━━━ Dataset excerpt

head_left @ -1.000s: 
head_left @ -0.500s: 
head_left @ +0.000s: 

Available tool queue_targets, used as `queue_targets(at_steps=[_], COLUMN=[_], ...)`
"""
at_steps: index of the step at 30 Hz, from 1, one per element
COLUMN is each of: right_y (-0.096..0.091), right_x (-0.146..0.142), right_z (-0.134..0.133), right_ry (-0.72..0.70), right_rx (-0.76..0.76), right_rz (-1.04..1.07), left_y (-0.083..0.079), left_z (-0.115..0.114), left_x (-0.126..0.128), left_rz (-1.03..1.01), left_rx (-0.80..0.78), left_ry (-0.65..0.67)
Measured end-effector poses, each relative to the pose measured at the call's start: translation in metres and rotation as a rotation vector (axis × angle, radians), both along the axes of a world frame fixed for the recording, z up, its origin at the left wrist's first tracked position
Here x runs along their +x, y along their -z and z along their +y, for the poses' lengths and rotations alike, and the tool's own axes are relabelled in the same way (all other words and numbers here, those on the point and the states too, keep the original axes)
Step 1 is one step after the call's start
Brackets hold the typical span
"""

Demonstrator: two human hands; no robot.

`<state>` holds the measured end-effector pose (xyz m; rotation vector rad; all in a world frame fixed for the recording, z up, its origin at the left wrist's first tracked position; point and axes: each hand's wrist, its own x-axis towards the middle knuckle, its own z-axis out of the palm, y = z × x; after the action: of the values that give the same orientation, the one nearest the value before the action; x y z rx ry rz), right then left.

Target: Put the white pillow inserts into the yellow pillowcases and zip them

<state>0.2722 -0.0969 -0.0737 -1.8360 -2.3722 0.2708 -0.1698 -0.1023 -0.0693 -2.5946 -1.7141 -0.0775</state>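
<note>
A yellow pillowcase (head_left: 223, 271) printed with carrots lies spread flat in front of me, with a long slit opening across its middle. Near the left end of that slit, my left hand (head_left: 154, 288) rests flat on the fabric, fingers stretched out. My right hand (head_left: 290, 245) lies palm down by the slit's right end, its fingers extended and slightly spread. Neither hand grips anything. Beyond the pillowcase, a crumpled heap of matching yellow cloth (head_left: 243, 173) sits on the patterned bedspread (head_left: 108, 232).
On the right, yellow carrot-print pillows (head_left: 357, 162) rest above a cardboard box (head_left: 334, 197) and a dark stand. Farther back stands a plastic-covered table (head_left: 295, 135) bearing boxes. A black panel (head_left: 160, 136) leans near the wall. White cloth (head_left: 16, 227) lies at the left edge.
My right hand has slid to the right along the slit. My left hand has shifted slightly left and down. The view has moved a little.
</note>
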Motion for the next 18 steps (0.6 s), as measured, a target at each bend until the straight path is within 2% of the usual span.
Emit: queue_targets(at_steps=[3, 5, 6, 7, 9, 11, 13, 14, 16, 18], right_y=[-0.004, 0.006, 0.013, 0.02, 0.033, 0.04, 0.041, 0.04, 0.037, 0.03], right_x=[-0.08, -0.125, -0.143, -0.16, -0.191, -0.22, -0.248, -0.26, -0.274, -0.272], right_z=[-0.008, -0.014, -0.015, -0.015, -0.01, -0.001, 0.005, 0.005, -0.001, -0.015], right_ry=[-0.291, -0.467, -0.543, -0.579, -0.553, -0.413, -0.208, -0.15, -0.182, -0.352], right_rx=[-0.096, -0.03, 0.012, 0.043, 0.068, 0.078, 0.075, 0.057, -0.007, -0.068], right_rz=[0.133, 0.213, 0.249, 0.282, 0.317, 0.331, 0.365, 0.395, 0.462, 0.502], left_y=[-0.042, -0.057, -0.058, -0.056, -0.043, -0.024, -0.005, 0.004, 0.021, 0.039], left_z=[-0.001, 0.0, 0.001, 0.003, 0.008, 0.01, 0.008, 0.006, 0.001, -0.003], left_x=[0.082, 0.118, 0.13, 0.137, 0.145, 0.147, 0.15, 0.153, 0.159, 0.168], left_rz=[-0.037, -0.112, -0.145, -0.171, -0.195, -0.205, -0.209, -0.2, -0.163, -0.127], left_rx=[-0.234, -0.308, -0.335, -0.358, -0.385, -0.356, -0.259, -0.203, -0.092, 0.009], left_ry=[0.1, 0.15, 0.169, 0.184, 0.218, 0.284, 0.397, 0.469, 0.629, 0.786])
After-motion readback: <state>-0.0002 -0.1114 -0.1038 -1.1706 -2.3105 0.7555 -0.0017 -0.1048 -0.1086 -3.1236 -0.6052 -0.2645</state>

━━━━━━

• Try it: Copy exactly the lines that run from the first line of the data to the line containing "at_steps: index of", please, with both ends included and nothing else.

• Written solution:
head_left @ -1.000s: 
head_left @ -0.500s: 
head_left @ +0.000s: 

Available tool queue_targets, used as `queue_targets(at_steps=[_], COLUMN=[_], ...)`
"""
at_steps: index of the step at 30 Hz, from 1, one per element

The exercise calls for nothing more.